Now Toyota has revealed the full-hybrid FT-Bh four-seater consumes just 2.1L/100km and emits only 49g/km – the same figures achieved by the Prius Plug-In Hybrid, which offers a 25km of zero-emissions driving range and goes on sale in Europe in mid-2012 but is yet to be confirmed for Australian release.

It said the key to cutting the standard petrol Yaris’ consumption by some 50 per cent was combining a 25 per cent lower (sub-800kg) kerb weight with 30 per cent better (0.235Cd) aerodynamics and a downsized (1.0-litre twin-cylinder) petrol-electric drivetrain, without resorting to exotic materials or expensive production techniques.

Toyota claims the result is benchmark-setting (non-plugin) efficiency from a full-hybrid vehicle that is longer than a Yaris but employs economically viable technologies and is built at a cost “appropriate for a high-volume B-segment car”, giving it solid production potential.

Although Toyota continues to favour petrol-electric propulsion over diesel power – at least in its passenger car models – it said the flexibility of its Hybrid Synergy Drive system could see potential compressed natural gas hybrid and plug-in hybrid versions produce even lower carbon emissions at just 38g/km (CNG-HV) and 19g/km (PHEV).

Toyota said the ultra-light and slippery FT-Bh show car, which uses about half as much fuel (almost 135mpg in the old money) as Europe’s 1.0-litre petrol Yaris – measures 3985mm long, 1695mm wide and 1400mm tall, and rides on a 2570mm wheelbase.

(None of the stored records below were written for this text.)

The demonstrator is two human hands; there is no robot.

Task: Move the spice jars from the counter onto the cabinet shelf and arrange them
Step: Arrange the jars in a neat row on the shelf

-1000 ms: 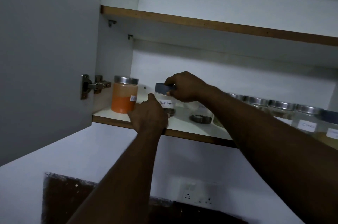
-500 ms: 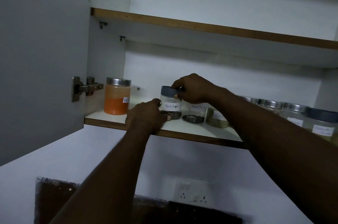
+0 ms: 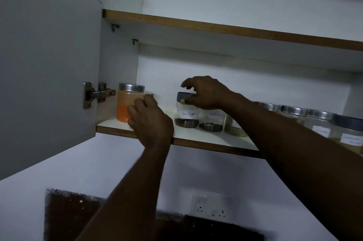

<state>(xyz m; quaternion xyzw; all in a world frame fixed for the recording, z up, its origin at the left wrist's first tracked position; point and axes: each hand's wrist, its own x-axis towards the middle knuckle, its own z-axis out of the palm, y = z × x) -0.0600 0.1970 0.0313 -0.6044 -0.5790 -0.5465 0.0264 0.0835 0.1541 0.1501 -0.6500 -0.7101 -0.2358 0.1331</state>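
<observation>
An orange spice jar (image 3: pixel 125 106) with a steel lid stands at the left end of the lower cabinet shelf (image 3: pixel 206 145). My left hand (image 3: pixel 152 124) curls around its right side, fingers in front and thumb behind. The black pepper jar (image 3: pixel 186 119), clear with a blue lid, stands to the right. My right hand (image 3: pixel 207 93) hovers over that lid with fingers spread and lifted, only the thumb touching the rim. A second labelled jar (image 3: pixel 213 121) and a jar of greenish spice (image 3: pixel 234 130) stand beside it, partly hidden by my right arm.
Several more labelled jars (image 3: pixel 320 128) line the shelf's right end. The open cabinet door (image 3: pixel 49 63) hangs at the left on a metal hinge (image 3: pixel 96 94). An upper shelf (image 3: pixel 216 26) runs above. A wall socket (image 3: pixel 212 207) sits below the cabinet.
My left hand moved left from the black pepper jar to the orange jar. My right hand's fingers lifted off the blue lid and spread.
</observation>
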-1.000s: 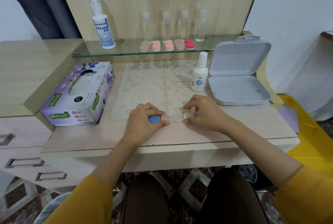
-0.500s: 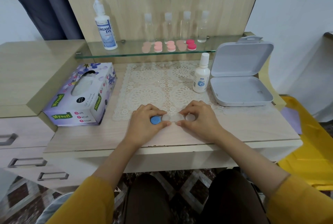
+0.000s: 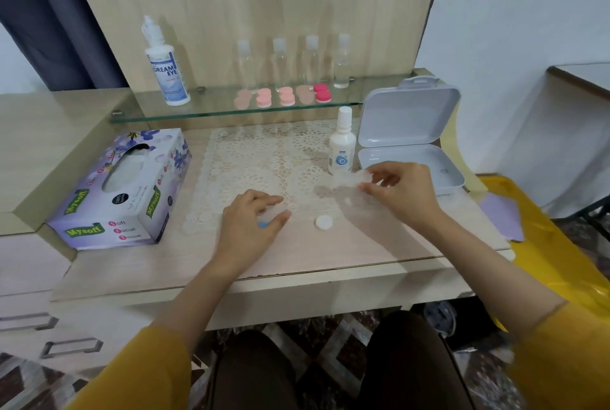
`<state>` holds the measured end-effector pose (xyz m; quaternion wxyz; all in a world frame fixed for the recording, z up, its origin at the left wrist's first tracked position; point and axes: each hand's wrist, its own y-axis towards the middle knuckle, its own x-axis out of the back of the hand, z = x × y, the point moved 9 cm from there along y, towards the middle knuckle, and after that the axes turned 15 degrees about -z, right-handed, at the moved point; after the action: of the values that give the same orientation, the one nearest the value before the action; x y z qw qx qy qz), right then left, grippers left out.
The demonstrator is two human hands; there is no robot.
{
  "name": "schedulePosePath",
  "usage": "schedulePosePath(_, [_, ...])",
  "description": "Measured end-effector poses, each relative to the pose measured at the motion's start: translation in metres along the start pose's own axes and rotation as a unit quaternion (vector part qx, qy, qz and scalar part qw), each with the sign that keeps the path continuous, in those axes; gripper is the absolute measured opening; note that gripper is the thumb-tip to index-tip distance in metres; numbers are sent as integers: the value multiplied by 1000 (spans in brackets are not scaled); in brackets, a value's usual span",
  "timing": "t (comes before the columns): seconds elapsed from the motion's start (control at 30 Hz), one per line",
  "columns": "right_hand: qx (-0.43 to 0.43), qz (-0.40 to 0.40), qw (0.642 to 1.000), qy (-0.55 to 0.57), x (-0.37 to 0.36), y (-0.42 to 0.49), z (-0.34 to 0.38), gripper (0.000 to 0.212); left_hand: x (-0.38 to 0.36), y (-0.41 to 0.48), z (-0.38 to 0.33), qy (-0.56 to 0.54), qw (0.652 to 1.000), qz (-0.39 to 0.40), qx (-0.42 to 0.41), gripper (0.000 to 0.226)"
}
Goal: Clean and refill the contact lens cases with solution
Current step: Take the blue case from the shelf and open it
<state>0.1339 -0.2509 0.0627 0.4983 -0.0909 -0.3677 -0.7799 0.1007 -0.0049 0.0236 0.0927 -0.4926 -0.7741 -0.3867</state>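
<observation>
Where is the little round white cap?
In the head view the white cap lies flat on the table near the middle, by the front edge of the lace mat, between the left hand and the right hand.

Lace mat (image 3: 264,165): cream, openwork floral pattern. Left of mat: tissue box (image 3: 122,191), lilac, purple flower print, green labels. At mat's near edge: blue cap (image 3: 263,224), white cap (image 3: 323,222). At right edge: white bottle (image 3: 341,145), blue emblem; clear lens case (image 3: 358,178); pale grey-blue box (image 3: 409,132). Behind mat: pink cases (image 3: 264,100), one magenta.
</observation>
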Motion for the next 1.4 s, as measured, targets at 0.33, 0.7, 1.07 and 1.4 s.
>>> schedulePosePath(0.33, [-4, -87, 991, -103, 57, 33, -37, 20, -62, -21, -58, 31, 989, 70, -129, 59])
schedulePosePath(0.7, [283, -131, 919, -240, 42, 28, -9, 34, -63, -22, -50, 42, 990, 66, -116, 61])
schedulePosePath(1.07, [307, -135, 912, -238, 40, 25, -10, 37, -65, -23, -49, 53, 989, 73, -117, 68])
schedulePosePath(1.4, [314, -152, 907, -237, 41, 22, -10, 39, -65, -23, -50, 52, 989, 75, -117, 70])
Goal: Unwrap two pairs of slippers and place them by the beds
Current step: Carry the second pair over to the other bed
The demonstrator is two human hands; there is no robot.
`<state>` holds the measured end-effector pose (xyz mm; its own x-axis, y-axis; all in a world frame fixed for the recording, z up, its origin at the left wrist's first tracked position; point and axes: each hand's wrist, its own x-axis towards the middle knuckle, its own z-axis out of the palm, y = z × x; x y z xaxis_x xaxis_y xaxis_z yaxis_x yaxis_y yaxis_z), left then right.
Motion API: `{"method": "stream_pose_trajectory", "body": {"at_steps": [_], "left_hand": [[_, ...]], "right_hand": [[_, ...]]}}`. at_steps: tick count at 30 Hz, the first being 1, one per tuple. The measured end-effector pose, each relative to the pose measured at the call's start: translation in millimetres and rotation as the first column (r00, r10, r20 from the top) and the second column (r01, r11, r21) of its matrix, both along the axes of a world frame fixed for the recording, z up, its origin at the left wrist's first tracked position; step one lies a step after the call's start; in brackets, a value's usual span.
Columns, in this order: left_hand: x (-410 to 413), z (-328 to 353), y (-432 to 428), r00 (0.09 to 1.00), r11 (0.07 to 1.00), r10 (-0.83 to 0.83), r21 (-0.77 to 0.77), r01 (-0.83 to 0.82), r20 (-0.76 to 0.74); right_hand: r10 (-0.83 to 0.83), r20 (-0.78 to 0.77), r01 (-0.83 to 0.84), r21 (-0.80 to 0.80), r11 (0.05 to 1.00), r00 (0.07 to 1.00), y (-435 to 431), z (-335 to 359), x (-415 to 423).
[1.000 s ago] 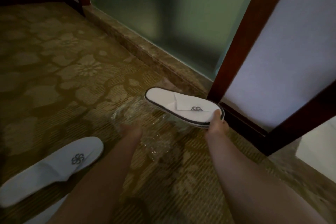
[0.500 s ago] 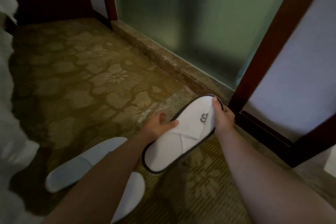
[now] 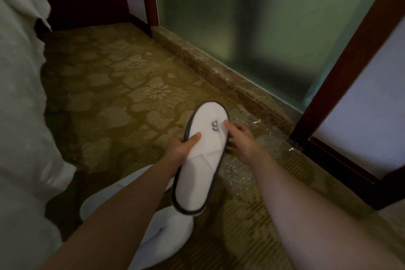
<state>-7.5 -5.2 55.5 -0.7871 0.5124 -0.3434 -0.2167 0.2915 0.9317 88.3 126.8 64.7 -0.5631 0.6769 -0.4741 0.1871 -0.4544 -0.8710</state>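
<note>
Now: both hands on one slipper, held above the carpet

Both hands hold a white slipper (image 3: 202,155) w/ a dark rim, up in the air over the patterned carpet (image 3: 114,103). It's flat, upper strap folded down, small grey logo near the toe, toe pointing away from the person. Left hand (image 3: 183,149) grips the left edge, thumb pressed on top of the white fabric, other fingers curled under. Right hand (image 3: 240,138) is at the right edge by the logo, thumb tip on the upper, fingers bent round the rim; can't tell how tight.

Below the left forearm, two more white slippers (image 3: 157,239) lie on the carpet, partly hidden by the arm, just beside the white bedding (image 3: 22,116) on the left. Clear plastic wrap (image 3: 247,144) lies crumpled on the floor under and to the right of the held slipper, near the stone sill (image 3: 219,70) of the frosted glass panel (image 3: 252,24). Dark wood frame (image 3: 341,72) stands to the right.
</note>
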Motion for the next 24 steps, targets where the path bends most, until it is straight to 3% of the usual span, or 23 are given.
{"method": "stream_pose_trajectory", "body": {"at_steps": [2, 5, 11, 16, 19, 24], "left_hand": [[-5, 3, 4, 0.980, 0.980, 0.197, -0.004, -0.197, -0.009], [-8, 8, 8, 0.955, 0.957, 0.288, 0.011, -0.290, 0.072], [-14, 0, 1, 0.967, 0.968, 0.251, 0.027, -0.250, -0.036], [-20, -12, -6, 0.961, 0.963, 0.262, 0.039, -0.266, 0.085], [-22, -23, -11, 0.974, 0.974, 0.225, 0.032, -0.226, 0.041], [-7, -56, -32, 0.973, 0.967, 0.229, -0.116, -0.228, -0.009]], "right_hand": [[0.101, 0.016, -0.100, -0.015, 0.995, 0.995, -9, -2, -9], [0.225, 0.097, -0.231, 0.061, 0.971, 0.970, -18, -5, -24], [0.195, 0.161, -0.210, 0.080, 0.974, 0.967, -23, -25, -35], [0.139, 0.109, -0.141, 0.008, 0.990, 0.984, -21, -39, -30], [0.071, 0.112, -0.068, -0.031, 0.997, 0.991, -20, -46, -26], [0.061, 0.240, -0.056, -0.028, 0.998, 0.969, -43, -71, -14]]}}
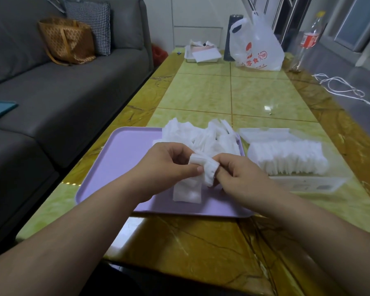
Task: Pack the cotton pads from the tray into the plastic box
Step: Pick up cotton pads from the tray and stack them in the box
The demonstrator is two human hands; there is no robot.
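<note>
Box [308,185] on counter [222,92] mostly full, pads [286,159] in a row. Pile [201,135] to go on tray [120,159]. L hand [169,165], R hand [241,176]: fingers curled, pinching small stack [207,169] over tray, not boxed yet.

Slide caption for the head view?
Left hand and right hand grip a stack of cotton pads over the purple tray, plastic box alongside.

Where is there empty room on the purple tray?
The tray is bare on its left half, from its rim to the left hand. Its far right corner is crowded with loose cotton pads. The table is also mostly bare between that pile and the white plastic bag.
</note>
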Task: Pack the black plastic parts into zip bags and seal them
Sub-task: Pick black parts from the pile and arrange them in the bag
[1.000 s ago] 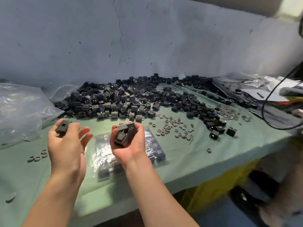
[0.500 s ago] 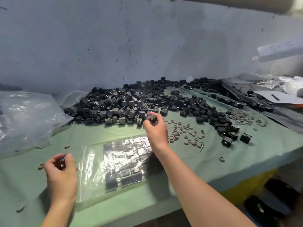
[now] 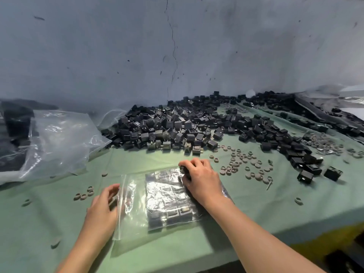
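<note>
Several black parts (image 3: 169,213) sit inside the zip bag (image 3: 134,221), flat on the tabletop (image 3: 256,203). The right grip (image 3: 201,180) is clamped on a few more at the bag's far corner, likely for loading. The left grip (image 3: 102,209) steadies the left edge; pinching or merely touching, I cannot tell.

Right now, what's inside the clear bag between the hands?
Rows of black plastic parts lie inside the zip bag. Glare and the right hand, resting over its far corner, hide how many there are.
</note>
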Available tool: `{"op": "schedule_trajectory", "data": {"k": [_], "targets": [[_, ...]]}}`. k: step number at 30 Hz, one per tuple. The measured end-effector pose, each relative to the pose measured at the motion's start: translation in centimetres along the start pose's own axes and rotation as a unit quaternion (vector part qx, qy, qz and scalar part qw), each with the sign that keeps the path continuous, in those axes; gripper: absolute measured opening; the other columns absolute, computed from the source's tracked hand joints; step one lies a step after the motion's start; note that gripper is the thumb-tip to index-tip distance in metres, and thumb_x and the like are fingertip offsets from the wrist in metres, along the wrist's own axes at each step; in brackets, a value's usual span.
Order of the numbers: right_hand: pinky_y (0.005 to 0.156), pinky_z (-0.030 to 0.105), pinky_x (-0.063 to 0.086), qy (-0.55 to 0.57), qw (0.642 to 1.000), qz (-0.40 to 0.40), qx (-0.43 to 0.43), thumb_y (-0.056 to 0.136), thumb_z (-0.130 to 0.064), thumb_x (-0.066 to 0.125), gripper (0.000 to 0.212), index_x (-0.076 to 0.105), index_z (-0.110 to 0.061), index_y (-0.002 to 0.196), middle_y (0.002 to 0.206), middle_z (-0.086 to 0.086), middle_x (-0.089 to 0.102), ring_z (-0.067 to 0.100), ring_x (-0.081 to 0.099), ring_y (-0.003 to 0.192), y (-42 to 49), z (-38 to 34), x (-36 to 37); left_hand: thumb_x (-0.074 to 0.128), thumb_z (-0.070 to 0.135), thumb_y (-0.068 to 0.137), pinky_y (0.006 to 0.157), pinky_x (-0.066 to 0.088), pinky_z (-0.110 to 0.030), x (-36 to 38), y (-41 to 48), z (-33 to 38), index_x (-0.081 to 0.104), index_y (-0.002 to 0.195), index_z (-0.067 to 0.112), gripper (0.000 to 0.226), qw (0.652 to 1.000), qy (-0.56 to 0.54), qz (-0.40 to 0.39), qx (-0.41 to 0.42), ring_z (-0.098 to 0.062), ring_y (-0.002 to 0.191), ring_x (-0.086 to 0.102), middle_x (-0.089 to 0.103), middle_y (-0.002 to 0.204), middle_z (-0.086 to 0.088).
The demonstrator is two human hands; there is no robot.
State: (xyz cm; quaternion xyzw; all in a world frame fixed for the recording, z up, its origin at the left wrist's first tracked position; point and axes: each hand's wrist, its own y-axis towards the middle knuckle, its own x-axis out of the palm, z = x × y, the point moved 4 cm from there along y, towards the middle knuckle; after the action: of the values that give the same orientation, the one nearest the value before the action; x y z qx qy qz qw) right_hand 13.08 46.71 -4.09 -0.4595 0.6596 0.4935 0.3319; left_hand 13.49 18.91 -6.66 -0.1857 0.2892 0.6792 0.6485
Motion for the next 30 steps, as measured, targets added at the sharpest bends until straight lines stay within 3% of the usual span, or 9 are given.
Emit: {"op": "schedule_trajectory", "data": {"k": [4, 8, 11, 17, 22, 26, 30], "targets": [[0.085, 0.034, 0.048, -0.006, 1.0, -0.001, -0.002, 0.096, -0.04, 0.058, 0.041, 0.045, -0.04, 0.135, 0.13, -0.008, 0.054, 0.021, 0.044, 0.123, -0.1, 0.1, 0.1, 0.077, 0.04, 0.082, 0.111, 0.036, -0.043, -0.4, -0.2, 0.0, 0.047, 0.138, 0.028, 0.065, 0.997, 0.068, -0.039, 0.013, -0.018, 0.128, 0.046, 0.052, 0.128, 0.008], [0.084, 0.034, 0.048, -0.011, 1.0, 0.0, -0.006, 0.096, -0.041, 0.057, 0.041, 0.044, -0.04, 0.135, 0.13, -0.009, 0.054, 0.021, 0.044, 0.123, -0.1, 0.2, 0.2, 0.079, 0.03, 0.082, 0.098, 0.038, -0.033, -1.2, 0.2, -1.1, 0.06, 0.116, 0.028, 0.039, 0.995, 0.082, -0.029, 0.051, -0.02, 0.12, 0.05, 0.055, 0.113, 0.011], [0.081, 0.032, 0.048, -0.018, 1.0, 0.007, -0.007, 0.096, -0.041, 0.057, 0.039, 0.046, -0.04, 0.133, 0.127, -0.009, 0.055, 0.02, 0.045, 0.122, -0.1, 0.2, 0.3, 0.073, 0.038, 0.087, 0.106, 0.027, -0.039, -0.5, 1.7, -1.8, 0.063, 0.122, 0.025, 0.039, 0.984, 0.17, -0.043, 0.04, -0.02, 0.128, 0.041, 0.053, 0.13, 0.005], [0.076, 0.028, 0.045, -0.028, 0.999, 0.016, -0.013, 0.096, -0.044, 0.057, 0.038, 0.046, -0.04, 0.132, 0.125, -0.011, 0.056, 0.019, 0.046, 0.12, 0.0, 0.1, 0.3, 0.058, 0.056, 0.09, 0.107, 0.022, -0.041, 0.8, 5.1, -1.1, 0.06, 0.129, 0.031, 0.046, 0.98, 0.193, -0.03, 0.047, -0.024, 0.13, 0.037, 0.048, 0.139, 0.003], [0.078, 0.029, 0.047, -0.028, 0.999, 0.013, -0.009, 0.095, -0.044, 0.058, 0.039, 0.046, -0.04, 0.133, 0.126, -0.013, 0.056, 0.018, 0.046, 0.121, 0.0, 0.2, 0.5, 0.055, 0.038, 0.099, 0.106, 0.02, -0.039, 1.7, 6.1, -1.4, 0.055, 0.136, 0.039, 0.037, 0.969, 0.238, -0.02, 0.071, -0.02, 0.134, 0.032, 0.043, 0.147, 0.006], [0.079, 0.027, 0.045, -0.03, 0.999, 0.009, -0.009, 0.096, -0.043, 0.058, 0.042, 0.044, -0.04, 0.136, 0.127, -0.015, 0.057, 0.017, 0.045, 0.123, 0.0, 0.3, 0.6, 0.038, 0.066, 0.091, 0.116, 0.015, -0.044, 1.6, 5.4, -1.3, 0.052, 0.136, 0.05, 0.049, 0.969, 0.223, -0.062, 0.093, -0.021, 0.141, 0.027, 0.041, 0.152, 0.005], [0.088, 0.031, 0.047, -0.012, 1.0, 0.009, 0.0, 0.095, -0.038, 0.06, 0.046, 0.043, -0.035, 0.137, 0.128, -0.015, 0.059, 0.016, 0.045, 0.127, 0.0, 0.5, 0.8, 0.041, 0.057, 0.097, 0.119, 0.013, -0.043, 1.6, 5.1, -1.0, 0.048, 0.139, 0.05, 0.043, 0.967, 0.226, -0.065, 0.095, -0.02, 0.143, 0.025, 0.038, 0.155, 0.004]]}}
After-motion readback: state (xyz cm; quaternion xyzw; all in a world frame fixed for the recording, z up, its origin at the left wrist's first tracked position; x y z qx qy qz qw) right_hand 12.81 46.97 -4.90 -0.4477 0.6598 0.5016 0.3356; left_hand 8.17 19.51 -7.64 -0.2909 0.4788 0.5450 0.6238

Apart from reducing mass and both air and road resistance, Toyota engineers focused on powertrain efficiency, thermal energy management and electricity use by ancillary powertrain components.

Aerodynamics were optimised by maximising the car’s glass area via the use of thin roof pillars, while Toyota’s target of reducing the 1.0-litre Yaris’ 1030kg kerb weight by a quarter was achieved with the use of high-tensile steel, aluminium and magnesium, resulting in a Smart ForTwo-beating total mass of just 786kg.

Toyota said that to achieve its weight reduction target the combined mass of the bodyshell, interior trim, chassis and electronics had to be reduced by around 340kg – or one third of Yaris’s weight – because the two-cylinder hybrid powertrain is heavier than the triple-cylinder 1.0-litre Yaris engine (about 60kg).

However, it points out the FT-Bh’s new 1.0-litre Atkinson-cycle twin not only combines high efficiency with low thermal capacity and internal friction, but weighs almost 90kg less than the 1.8-litre petrol-electric drivetrain in the conventional Prius.

While the FT-Bh could preview a future light-sized Toyota hybrid beyond the Yaris hybrid, for now the Japanese giant is ramping up production of the latter by adding a third shift at its Yaris plant in France.

Hybrid vehicle sales have not met expectations in Australia, but Toyota has sold more than 400,000 petrol-electric models in Europe and expects to sell its four millionth worldwide in the next few months.